Exercise goal: Write out again, exactly, the lines below starting at the one with "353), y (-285" and ending at the one with "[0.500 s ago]".

--- Input data Enclosed Below ---

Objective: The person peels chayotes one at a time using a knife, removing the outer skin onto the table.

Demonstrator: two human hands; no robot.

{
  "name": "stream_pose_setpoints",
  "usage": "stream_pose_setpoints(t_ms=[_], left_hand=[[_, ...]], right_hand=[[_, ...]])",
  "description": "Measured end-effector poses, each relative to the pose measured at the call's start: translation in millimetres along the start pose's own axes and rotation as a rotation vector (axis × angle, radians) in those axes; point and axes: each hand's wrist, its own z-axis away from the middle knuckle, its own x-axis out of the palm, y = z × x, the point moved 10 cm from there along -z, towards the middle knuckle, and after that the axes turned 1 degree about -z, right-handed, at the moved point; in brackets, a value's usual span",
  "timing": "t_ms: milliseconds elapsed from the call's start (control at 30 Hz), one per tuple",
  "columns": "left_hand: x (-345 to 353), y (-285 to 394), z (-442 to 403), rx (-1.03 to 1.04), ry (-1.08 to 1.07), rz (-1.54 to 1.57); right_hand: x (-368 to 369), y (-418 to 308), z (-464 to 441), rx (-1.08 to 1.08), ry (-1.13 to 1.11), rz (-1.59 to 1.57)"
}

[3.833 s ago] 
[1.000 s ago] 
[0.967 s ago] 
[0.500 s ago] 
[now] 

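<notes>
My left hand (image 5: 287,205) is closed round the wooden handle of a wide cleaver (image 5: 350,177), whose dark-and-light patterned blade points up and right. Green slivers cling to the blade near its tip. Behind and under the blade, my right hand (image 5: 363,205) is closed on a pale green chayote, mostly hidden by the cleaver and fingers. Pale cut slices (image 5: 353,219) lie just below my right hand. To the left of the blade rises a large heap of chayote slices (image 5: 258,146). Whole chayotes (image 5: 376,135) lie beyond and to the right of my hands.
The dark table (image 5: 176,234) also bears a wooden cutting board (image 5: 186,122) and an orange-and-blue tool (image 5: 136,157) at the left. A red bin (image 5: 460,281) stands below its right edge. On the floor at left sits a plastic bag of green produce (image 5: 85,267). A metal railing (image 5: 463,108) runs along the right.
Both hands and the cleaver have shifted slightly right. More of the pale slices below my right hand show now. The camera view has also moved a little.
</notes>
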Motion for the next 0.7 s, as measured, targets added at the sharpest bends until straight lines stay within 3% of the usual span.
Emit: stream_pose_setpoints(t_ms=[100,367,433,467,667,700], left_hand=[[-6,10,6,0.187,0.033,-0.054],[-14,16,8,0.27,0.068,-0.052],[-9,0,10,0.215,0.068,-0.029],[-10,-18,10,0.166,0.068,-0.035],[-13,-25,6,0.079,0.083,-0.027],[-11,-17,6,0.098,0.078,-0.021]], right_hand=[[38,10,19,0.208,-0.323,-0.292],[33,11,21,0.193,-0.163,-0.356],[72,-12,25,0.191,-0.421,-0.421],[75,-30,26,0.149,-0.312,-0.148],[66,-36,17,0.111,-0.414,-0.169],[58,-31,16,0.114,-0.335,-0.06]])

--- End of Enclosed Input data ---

Your response:
  "columns": "left_hand: x (-345 to 353), y (-285 to 394), z (-442 to 403), rx (-1.03 to 1.04), ry (-1.08 to 1.07), rz (-1.54 to 1.57); right_hand: x (-368 to 369), y (-418 to 308), z (-464 to 441), rx (-1.08 to 1.08), ry (-1.13 to 1.11), rz (-1.59 to 1.57)"
}

[3.833 s ago] 
[1.000 s ago] 
[0.967 s ago] 
[0.500 s ago] 

This concludes the output.